Jack Cust springs to mind as well, in a few different instances of his career.  Both his early days, in other organizations, and then last year as well, when Bob Geren (allegedly) asked him to make an effort to cover more of the plate, and his power numbers evaporated.


#14    Kincaid      (see all posts) 2010/05/12 (Wed) @ 06:17

There was some talk about the Mets doing this in recent years with their minor league system, and it become a fairly big story this spring because they supposedly started stretching that same philosophy to their Major League hitters last year.  Obviously, the drop in power was pretty evident, even considering the new park.  THT had an article by John Walsh showing that the Mets’ regulars showed a marked increase in percentage of balls hit to the opposite field (link in my name).  This was looking into the story when it was reported that the organization had started pushing the minor league contact/opposite-field hitting approach on its Major League hitters.

If you can potentially screw up David Wright, et al by trying to pigeonhole their approach, I can’t imagine what they did to some of their minor leaguers.


#15    Kincaid      (see all posts) 2010/05/12 (Wed) @ 06:37

My last post on the Mets go flagged, so I’ll repost the THT article here for now.

Posting again because I followed the link there to the original story from the Daily News, and it was pretty fitting here.

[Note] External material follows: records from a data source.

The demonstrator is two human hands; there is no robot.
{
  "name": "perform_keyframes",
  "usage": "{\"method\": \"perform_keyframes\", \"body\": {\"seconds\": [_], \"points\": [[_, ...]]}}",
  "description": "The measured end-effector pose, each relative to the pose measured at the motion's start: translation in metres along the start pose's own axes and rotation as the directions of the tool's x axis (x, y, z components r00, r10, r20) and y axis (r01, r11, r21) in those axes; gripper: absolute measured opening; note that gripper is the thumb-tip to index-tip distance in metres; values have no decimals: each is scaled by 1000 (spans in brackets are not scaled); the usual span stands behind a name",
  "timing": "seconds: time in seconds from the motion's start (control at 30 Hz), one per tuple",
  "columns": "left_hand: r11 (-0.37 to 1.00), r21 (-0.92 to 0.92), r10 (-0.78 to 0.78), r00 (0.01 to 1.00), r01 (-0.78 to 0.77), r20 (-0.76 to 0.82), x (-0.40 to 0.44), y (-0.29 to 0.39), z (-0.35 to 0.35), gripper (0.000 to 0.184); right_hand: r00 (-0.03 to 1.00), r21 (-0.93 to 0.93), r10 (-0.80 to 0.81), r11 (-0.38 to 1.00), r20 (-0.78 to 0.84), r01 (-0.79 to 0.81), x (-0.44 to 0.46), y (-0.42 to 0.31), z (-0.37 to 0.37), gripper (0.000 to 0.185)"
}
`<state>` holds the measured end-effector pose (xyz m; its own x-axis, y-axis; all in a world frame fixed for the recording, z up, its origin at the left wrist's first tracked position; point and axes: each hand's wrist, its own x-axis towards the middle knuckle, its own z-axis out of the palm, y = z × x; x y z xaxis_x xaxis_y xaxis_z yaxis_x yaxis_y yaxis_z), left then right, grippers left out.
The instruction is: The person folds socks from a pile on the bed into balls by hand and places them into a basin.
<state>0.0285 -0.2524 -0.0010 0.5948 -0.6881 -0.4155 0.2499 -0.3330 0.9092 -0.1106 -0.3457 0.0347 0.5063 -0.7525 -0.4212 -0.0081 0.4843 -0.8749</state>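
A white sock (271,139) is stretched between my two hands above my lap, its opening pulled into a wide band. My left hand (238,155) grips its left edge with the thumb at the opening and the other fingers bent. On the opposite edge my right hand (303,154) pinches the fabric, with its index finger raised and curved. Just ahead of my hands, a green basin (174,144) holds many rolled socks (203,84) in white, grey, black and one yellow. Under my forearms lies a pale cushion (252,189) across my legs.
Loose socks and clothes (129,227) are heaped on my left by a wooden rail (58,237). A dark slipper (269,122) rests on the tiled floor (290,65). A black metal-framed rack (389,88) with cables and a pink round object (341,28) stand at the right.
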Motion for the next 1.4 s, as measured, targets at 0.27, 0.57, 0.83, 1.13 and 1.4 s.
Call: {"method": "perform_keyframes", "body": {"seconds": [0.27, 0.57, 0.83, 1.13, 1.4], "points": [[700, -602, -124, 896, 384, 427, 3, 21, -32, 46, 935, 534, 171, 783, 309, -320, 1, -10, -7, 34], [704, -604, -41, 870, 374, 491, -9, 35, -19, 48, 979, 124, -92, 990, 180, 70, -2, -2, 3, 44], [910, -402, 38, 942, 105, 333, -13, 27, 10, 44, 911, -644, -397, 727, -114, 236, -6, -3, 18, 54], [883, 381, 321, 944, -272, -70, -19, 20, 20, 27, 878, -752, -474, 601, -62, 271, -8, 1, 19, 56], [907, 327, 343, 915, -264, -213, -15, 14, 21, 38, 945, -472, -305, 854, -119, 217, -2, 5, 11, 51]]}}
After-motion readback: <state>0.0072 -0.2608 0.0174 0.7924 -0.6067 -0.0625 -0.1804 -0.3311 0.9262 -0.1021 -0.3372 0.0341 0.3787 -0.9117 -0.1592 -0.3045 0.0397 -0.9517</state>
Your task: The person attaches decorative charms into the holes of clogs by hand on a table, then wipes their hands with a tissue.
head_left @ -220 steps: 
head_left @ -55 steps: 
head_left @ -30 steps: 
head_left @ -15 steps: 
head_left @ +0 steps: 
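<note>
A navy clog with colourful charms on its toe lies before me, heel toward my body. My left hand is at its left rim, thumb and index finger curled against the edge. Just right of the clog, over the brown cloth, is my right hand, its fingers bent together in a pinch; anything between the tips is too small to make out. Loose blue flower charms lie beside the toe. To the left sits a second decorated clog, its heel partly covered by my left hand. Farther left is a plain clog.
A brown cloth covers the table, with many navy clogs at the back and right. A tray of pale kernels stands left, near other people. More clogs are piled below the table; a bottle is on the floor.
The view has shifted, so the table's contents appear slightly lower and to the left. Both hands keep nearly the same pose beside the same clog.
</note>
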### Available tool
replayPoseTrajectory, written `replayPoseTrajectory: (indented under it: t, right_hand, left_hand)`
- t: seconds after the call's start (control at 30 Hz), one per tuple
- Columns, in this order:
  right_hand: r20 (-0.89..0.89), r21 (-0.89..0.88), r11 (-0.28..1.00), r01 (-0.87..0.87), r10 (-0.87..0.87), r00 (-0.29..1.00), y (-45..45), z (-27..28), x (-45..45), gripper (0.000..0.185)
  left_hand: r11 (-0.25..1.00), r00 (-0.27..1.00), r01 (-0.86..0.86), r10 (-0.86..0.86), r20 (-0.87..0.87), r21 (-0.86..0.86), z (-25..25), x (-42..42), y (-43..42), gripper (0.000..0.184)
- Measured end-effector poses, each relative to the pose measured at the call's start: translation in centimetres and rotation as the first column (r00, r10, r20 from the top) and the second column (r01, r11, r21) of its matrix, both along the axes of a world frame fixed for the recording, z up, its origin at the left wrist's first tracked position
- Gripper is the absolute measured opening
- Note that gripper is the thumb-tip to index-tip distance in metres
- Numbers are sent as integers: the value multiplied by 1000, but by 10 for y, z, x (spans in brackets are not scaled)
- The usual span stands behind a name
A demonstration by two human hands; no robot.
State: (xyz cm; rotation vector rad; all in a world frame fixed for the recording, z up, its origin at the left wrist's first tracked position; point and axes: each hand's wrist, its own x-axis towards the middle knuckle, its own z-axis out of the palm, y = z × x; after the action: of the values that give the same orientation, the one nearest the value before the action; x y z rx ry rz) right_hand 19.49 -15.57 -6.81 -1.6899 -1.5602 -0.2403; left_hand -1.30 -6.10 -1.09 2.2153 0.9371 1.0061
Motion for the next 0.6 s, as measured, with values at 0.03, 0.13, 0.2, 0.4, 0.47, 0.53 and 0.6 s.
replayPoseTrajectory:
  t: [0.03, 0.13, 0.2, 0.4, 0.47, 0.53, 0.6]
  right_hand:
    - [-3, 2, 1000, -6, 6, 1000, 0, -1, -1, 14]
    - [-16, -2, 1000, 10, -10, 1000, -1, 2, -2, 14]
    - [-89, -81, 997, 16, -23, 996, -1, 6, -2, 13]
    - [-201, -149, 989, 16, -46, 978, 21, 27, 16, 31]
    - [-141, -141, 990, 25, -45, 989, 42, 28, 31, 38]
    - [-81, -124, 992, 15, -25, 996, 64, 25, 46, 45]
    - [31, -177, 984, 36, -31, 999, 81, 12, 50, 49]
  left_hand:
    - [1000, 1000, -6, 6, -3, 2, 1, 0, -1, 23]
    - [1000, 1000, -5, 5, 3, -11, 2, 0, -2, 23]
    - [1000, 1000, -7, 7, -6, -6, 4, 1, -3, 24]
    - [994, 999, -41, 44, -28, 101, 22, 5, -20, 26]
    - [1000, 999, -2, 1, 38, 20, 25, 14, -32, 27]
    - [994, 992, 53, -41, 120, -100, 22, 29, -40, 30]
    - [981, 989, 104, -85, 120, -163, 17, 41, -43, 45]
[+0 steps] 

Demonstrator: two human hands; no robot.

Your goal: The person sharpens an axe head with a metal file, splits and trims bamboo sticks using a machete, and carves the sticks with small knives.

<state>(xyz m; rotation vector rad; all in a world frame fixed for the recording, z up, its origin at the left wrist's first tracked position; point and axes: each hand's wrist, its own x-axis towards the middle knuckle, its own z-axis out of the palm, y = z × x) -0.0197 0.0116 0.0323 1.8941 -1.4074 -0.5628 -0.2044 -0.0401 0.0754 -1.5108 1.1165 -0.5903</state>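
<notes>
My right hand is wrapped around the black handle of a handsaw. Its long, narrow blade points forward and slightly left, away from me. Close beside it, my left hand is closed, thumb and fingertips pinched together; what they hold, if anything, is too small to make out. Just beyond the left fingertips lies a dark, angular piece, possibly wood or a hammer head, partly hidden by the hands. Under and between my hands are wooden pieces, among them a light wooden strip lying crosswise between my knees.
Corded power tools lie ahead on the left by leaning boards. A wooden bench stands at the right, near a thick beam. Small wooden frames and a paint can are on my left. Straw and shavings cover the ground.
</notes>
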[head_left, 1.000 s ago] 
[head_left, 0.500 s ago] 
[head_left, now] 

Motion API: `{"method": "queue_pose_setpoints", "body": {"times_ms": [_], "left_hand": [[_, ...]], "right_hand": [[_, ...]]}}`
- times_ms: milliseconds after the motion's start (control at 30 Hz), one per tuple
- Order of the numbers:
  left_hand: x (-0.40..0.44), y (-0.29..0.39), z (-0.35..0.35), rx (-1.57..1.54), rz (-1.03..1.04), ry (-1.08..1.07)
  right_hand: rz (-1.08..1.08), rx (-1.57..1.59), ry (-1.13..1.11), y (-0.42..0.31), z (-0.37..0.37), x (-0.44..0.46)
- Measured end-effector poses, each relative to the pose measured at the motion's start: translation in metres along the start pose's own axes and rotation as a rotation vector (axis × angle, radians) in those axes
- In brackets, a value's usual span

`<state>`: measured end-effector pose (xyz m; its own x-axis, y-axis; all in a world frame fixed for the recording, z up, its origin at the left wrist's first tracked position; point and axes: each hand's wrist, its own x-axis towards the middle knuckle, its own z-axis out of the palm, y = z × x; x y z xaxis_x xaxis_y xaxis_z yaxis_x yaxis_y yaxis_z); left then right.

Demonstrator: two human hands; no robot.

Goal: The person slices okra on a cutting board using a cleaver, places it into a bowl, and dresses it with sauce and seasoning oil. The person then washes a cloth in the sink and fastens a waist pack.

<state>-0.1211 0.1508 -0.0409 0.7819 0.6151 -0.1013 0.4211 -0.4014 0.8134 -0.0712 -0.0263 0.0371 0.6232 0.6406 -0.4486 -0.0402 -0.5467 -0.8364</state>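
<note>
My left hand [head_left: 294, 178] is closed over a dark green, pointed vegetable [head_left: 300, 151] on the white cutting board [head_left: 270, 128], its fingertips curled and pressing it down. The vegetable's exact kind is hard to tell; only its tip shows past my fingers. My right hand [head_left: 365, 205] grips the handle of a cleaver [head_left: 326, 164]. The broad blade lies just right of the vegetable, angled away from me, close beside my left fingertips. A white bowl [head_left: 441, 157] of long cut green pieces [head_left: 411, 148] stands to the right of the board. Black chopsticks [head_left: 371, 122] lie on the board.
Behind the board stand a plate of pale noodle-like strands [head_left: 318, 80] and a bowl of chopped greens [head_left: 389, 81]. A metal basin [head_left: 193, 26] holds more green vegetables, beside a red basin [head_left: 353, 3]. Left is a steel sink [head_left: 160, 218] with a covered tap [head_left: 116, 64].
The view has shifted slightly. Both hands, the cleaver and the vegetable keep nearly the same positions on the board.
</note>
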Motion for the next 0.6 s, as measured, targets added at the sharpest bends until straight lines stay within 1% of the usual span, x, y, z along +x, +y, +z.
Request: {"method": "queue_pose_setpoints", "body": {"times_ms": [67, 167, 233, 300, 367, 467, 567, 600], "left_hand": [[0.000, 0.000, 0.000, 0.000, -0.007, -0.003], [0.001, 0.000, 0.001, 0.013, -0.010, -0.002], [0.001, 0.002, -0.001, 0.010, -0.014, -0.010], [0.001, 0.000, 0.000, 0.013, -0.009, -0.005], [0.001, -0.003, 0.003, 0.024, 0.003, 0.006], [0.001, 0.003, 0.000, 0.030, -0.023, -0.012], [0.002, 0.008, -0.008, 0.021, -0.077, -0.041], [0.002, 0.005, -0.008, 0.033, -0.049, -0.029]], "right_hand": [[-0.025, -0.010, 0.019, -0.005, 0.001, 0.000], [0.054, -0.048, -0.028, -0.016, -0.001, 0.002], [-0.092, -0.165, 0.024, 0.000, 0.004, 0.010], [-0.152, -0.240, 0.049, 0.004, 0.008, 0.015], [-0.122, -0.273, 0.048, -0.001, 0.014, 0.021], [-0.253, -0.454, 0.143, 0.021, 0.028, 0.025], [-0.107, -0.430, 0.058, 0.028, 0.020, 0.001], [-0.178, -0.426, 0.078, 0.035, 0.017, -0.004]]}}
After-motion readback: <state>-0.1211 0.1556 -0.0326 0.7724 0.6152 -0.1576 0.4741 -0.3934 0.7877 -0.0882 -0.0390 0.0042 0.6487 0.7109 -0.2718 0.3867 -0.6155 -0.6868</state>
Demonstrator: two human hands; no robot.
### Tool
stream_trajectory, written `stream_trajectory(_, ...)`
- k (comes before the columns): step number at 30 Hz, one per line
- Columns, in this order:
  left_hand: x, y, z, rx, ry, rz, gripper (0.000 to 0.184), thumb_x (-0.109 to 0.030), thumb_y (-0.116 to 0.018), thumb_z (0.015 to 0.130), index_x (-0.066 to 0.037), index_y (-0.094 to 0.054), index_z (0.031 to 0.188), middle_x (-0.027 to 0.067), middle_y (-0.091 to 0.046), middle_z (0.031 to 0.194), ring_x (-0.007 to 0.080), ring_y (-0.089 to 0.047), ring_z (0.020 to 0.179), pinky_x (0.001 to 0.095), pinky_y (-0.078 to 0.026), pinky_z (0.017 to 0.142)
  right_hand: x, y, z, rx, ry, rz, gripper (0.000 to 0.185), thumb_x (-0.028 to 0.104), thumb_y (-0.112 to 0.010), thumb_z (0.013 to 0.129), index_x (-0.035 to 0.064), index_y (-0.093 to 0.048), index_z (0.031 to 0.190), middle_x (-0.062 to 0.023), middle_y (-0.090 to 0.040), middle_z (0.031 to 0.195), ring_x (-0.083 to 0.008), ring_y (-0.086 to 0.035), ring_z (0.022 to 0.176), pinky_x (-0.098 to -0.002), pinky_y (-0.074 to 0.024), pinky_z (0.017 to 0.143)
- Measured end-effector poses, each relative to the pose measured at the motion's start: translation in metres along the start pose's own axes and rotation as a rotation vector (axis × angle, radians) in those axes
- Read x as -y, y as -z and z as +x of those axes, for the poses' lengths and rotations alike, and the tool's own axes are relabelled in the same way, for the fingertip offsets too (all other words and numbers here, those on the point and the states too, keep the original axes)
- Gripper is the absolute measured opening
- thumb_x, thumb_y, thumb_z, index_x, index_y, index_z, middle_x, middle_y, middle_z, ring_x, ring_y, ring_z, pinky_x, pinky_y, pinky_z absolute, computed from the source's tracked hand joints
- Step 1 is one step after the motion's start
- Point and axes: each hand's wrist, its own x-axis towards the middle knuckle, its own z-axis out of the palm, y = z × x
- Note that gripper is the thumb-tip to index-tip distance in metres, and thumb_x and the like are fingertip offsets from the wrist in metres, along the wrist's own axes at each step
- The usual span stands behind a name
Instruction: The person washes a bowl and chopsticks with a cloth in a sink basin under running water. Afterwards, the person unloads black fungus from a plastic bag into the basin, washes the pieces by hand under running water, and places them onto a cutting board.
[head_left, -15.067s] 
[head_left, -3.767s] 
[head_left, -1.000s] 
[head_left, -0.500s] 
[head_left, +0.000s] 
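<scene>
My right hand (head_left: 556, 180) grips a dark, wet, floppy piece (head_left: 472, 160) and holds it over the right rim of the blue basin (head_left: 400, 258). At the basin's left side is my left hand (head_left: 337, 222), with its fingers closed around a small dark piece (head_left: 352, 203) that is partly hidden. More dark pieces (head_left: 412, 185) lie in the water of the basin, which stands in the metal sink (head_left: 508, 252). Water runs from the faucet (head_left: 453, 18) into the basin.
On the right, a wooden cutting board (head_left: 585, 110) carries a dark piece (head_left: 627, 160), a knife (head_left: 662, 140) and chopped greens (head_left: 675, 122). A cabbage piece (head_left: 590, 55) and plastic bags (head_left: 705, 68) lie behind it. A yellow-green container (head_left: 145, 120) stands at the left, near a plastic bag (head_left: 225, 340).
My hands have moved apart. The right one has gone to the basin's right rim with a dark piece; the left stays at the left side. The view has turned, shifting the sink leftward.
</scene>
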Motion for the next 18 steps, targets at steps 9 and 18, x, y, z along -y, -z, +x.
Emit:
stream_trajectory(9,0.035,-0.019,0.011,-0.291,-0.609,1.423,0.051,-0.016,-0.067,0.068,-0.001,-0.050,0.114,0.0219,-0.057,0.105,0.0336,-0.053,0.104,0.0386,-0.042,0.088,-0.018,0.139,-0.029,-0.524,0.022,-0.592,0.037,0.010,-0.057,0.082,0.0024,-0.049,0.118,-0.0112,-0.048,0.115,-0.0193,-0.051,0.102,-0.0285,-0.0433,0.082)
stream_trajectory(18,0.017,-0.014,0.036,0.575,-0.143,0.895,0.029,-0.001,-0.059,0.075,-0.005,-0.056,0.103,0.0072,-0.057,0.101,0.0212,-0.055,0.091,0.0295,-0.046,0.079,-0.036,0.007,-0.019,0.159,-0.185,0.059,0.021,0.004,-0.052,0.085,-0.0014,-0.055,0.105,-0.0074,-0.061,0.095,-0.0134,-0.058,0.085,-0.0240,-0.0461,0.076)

Sources say Bernazard, who oversaw minor-league development, was so insistent on players hitting the ball to the opposite field that minor leaguers were scolded for pulling the ball, sometimes even when they got a hit.

...

“At one point,” Francouer recalled, “I remember Jerry (Manuel) telling me, ‘Wait until we get to spring training and you’re hitting 80 balls the other way (reference to a drill mentioned earlier in the article where hitters face 80 curve balls off a machine and try to take them all the other way).’

“And I’m thinking, ‘Jeez, in that case I might not report until about March 2.’”

Bernazard was the guy who got fired for ripping off his shirt and challenging minor league players to fight him.  The article also mentions that once he was gone, at least at the Major League level the hitting coach convinced the club to let them go back to their more natural approach a bit more.